Word for word, reproduce the data that follows.

* Extracted entries *
▶

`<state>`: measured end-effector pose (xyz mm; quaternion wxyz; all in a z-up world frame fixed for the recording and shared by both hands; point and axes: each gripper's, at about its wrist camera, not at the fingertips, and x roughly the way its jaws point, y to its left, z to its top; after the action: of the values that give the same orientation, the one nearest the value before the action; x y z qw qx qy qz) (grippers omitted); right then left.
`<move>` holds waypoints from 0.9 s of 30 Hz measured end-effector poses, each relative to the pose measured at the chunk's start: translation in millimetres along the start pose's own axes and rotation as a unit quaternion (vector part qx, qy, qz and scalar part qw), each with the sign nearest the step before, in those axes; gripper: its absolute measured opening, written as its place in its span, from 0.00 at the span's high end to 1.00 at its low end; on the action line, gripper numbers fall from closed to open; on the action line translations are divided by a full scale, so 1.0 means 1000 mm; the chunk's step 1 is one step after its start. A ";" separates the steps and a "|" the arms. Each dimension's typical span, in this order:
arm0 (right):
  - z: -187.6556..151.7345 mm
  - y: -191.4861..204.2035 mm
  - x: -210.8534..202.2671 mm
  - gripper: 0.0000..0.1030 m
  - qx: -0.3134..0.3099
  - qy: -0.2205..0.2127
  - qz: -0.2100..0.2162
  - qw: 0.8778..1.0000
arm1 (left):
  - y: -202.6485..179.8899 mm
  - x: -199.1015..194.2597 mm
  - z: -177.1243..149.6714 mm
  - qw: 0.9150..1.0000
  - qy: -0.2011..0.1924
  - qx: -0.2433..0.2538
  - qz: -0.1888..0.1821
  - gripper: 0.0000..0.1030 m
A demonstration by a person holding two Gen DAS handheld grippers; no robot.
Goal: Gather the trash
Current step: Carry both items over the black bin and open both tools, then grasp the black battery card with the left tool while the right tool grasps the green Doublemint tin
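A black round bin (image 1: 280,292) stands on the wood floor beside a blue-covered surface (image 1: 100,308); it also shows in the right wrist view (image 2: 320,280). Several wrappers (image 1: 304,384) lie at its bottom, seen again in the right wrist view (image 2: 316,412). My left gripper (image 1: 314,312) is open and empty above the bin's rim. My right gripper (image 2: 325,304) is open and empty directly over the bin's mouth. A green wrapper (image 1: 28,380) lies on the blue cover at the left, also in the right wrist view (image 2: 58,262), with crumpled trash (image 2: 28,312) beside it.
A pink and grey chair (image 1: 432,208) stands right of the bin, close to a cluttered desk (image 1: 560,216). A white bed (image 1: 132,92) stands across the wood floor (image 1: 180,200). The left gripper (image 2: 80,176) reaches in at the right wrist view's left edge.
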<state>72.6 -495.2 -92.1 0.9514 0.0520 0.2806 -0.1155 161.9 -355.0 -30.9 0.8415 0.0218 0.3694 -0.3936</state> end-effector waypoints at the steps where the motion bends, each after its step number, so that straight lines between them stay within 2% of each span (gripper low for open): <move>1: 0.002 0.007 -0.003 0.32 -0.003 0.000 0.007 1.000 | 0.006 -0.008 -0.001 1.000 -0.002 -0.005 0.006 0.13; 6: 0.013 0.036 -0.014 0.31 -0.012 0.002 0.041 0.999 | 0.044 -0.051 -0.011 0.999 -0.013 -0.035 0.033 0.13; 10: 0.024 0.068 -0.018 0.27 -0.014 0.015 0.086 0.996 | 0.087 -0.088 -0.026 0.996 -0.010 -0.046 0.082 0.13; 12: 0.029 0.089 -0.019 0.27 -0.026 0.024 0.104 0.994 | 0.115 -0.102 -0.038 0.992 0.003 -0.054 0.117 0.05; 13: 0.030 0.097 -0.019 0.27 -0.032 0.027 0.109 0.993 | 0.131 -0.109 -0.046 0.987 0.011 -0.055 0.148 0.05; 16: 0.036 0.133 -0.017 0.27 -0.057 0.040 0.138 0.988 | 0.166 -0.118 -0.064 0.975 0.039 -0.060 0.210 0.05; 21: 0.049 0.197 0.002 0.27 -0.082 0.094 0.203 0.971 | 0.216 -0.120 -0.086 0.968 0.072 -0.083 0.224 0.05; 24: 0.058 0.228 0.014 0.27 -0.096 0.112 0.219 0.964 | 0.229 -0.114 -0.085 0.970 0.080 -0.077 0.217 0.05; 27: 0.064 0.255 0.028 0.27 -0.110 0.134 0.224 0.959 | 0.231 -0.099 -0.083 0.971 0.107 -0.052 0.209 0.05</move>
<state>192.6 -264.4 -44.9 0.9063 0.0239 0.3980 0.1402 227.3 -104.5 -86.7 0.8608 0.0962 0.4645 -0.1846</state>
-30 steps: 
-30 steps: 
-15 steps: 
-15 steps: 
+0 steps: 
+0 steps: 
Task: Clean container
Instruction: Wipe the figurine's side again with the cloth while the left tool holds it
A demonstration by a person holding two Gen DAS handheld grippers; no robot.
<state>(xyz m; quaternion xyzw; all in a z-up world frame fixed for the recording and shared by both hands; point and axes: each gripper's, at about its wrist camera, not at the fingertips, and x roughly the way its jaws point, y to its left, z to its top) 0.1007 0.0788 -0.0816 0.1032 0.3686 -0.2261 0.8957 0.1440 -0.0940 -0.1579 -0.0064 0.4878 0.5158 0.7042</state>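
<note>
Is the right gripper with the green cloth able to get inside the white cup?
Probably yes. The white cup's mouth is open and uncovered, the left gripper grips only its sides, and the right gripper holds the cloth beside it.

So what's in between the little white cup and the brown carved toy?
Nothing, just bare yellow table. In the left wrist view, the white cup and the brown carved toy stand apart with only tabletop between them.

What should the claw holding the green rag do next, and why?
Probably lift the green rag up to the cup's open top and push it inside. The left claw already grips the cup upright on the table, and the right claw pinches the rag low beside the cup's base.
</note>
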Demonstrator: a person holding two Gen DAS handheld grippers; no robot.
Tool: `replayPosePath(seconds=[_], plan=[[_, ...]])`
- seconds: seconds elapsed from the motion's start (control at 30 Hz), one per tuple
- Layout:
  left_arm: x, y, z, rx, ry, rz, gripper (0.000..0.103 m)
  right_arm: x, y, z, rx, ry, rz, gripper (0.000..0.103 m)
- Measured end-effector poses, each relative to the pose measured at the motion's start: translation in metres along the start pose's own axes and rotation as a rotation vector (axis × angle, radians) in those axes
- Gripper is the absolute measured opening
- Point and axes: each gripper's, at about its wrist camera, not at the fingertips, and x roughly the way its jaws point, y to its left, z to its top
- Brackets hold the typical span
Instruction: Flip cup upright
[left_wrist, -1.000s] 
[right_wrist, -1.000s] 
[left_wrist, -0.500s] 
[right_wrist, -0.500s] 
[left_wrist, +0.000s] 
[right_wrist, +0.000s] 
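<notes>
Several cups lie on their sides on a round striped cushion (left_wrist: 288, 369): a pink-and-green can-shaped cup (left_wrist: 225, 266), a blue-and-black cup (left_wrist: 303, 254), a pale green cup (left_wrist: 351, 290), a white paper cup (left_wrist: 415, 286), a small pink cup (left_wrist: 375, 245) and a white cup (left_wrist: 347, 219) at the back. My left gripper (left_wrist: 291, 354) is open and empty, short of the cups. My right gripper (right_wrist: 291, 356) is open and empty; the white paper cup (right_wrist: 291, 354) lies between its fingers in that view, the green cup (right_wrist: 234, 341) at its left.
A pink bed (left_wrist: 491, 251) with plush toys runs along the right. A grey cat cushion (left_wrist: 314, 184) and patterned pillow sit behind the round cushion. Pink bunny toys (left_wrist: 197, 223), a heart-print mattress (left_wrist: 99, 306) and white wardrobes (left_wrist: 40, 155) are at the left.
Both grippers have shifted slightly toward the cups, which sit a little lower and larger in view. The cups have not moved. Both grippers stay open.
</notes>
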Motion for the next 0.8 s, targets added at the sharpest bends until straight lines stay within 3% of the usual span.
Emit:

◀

* Answer below *
`<state>`: measured end-effector pose (xyz mm; quaternion wxyz; all in a z-up world frame fixed for the recording and shared by both hands; point and axes: each gripper's, at about its wrist camera, not at the fingertips, and x roughly the way its jaws point, y to its left, z to its top; after the action: of the values that give the same orientation, the one nearest the value before the action; x y z qw qx qy qz) (grippers omitted); right then left.
`<move>` holds waypoints from 0.9 s of 30 Hz measured end-effector poses, each relative to the pose measured at the chunk's start: translation in millimetres along the start pose's own axes and rotation as a unit quaternion (vector part qx, qy, qz and scalar part qw), each with the sign nearest the step before, in those axes; gripper: its absolute measured opening, written as its place in its span, from 0.00 at the span's high end to 1.00 at its low end; on the action line, gripper numbers fall from closed to open; on the action line translations are divided by a full scale, so 1.0 means 1000 mm; the chunk's step 1 is one step after its start. A ";" separates the steps and a "|" the arms. Each dimension's typical span, in this order:
arm0 (right):
  - z: -187.6556..151.7345 mm
  - y: -191.4861..204.2035 mm
  - x: -210.8534..202.2671 mm
  - gripper: 0.0000..0.1030 m
  - qx: -0.3134..0.3099
  - qy: -0.2205..0.2127
  - qz: -0.2100..0.2162
  - qw: 0.8778..1.0000
arm1 (left):
  - y: -202.6485..179.8899 mm
  - x: -199.1015..194.2597 mm
  - z: -177.1243..149.6714 mm
  - qw: 0.9150..1.0000
  - qy: -0.2011..0.1924
  - qx: -0.2433..0.2538
  - qz: -0.1888..0.1821
  - gripper: 0.0000..0.1030 m
A demonstration by a person holding two Gen DAS handheld grippers; no robot.
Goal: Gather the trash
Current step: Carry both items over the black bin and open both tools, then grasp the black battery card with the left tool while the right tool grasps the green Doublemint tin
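A black round bin (image 1: 280,292) stands on the wood floor beside a blue-covered surface (image 1: 100,308); it also shows in the right wrist view (image 2: 320,280). Several wrappers (image 1: 304,384) lie at its bottom, seen again in the right wrist view (image 2: 316,412). My left gripper (image 1: 314,312) is open and empty above the bin's rim. My right gripper (image 2: 325,304) is open and empty directly over the bin's mouth. A green wrapper (image 1: 28,380) lies on the blue cover at the left, also in the right wrist view (image 2: 58,262), with crumpled trash (image 2: 28,312) beside it.
A pink and grey chair (image 1: 432,208) stands right of the bin, close to a cluttered desk (image 1: 560,216). A white bed (image 1: 132,92) stands across the wood floor (image 1: 180,200). The left gripper (image 2: 80,176) reaches in at the right wrist view's left edge.
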<state>72.6 -495.2 -92.1 0.9514 0.0520 0.2806 -0.1155 161.9 -355.0 -30.9 0.8415 0.0218 0.3694 -0.3936</state> end-effector waypoints at the steps where the motion bends, each after its step number, so that straight lines between them stay within 2% of each span (gripper low for open): <move>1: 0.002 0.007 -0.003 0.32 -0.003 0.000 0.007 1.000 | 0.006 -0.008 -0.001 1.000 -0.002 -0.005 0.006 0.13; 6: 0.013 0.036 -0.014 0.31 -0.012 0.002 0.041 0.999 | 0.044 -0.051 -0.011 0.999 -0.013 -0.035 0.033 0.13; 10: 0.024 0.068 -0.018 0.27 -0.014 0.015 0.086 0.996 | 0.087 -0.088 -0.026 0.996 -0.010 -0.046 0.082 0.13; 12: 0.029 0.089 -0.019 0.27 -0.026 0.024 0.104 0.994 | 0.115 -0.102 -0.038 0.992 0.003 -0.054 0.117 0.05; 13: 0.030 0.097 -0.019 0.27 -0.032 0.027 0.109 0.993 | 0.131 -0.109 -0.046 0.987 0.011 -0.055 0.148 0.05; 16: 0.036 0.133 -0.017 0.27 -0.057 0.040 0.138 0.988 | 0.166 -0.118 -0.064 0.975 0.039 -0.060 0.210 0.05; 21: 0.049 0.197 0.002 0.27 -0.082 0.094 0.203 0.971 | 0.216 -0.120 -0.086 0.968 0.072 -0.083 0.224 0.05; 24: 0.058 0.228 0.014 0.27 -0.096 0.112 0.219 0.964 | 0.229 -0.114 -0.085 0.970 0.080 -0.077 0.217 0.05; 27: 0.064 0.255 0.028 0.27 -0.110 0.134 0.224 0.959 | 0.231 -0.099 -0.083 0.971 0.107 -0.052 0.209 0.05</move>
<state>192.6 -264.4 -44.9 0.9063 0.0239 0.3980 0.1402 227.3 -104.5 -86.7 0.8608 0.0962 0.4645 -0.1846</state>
-30 steps: 
-30 steps: 
-15 steps: 
-15 steps: 
+0 steps: 
+0 steps: 
Task: Clean container
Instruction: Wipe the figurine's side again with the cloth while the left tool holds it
A demonstration by a person holding two Gen DAS handheld grippers; no robot.
<state>(xyz m; quaternion xyzw; all in a z-up world frame fixed for the recording and shared by both hands; point and axes: each gripper's, at about its wrist camera, not at the fingertips, and x roughly the way its jaws point, y to its left, z to its top) 0.1007 0.0788 -0.0816 0.1032 0.3686 -0.2261 0.8957 0.1440 -0.0940 -0.1579 -0.0064 0.4878 0.5158 0.7042</state>
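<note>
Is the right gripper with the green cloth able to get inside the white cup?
Probably yes. The white cup's mouth is open and uncovered, the left gripper grips only its sides, and the right gripper holds the cloth beside it.

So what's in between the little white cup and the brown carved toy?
Nothing, just bare yellow table. In the left wrist view, the white cup and the brown carved toy stand apart with only tabletop between them.

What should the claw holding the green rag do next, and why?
Probably lift the green rag up to the cup's open top and push it inside. The left claw already grips the cup upright on the table, and the right claw pinches the rag low beside the cup's base.
</note>
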Demonstrator: a person holding two Gen DAS handheld grippers; no robot.
Tool: `replayPosePath(seconds=[_], plan=[[_, ...]])`
- seconds: seconds elapsed from the motion's start (control at 30 Hz), one per tuple
- Layout:
  left_arm: x, y, z, rx, ry, rz, gripper (0.000..0.103 m)
  right_arm: x, y, z, rx, ry, rz, gripper (0.000..0.103 m)
- Measured end-effector poses, each relative to the pose measured at the motion's start: translation in metres along the start pose's own axes and rotation as a rotation vector (axis × angle, radians) in those axes
- Gripper is the absolute measured opening
- Point and axes: each gripper's, at about its wrist camera, not at the fingertips, and x roughly the way its jaws point, y to its left, z to its top
- Brackets hold the typical span
Instruction: Flip cup upright
[left_wrist, -1.000s] 
[right_wrist, -1.000s] 
[left_wrist, -0.500s] 
[right_wrist, -0.500s] 
[left_wrist, +0.000s] 
[right_wrist, +0.000s] 
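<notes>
Several cups lie on their sides on a round striped cushion (left_wrist: 288, 369): a pink-and-green can-shaped cup (left_wrist: 225, 266), a blue-and-black cup (left_wrist: 303, 254), a pale green cup (left_wrist: 351, 290), a white paper cup (left_wrist: 415, 286), a small pink cup (left_wrist: 375, 245) and a white cup (left_wrist: 347, 219) at the back. My left gripper (left_wrist: 291, 354) is open and empty, short of the cups. My right gripper (right_wrist: 291, 356) is open and empty; the white paper cup (right_wrist: 291, 354) lies between its fingers in that view, the green cup (right_wrist: 234, 341) at its left.
A pink bed (left_wrist: 491, 251) with plush toys runs along the right. A grey cat cushion (left_wrist: 314, 184) and patterned pillow sit behind the round cushion. Pink bunny toys (left_wrist: 197, 223), a heart-print mattress (left_wrist: 99, 306) and white wardrobes (left_wrist: 40, 155) are at the left.
Both grippers have shifted slightly toward the cups, which sit a little lower and larger in view. The cups have not moved. Both grippers stay open.
</notes>
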Motion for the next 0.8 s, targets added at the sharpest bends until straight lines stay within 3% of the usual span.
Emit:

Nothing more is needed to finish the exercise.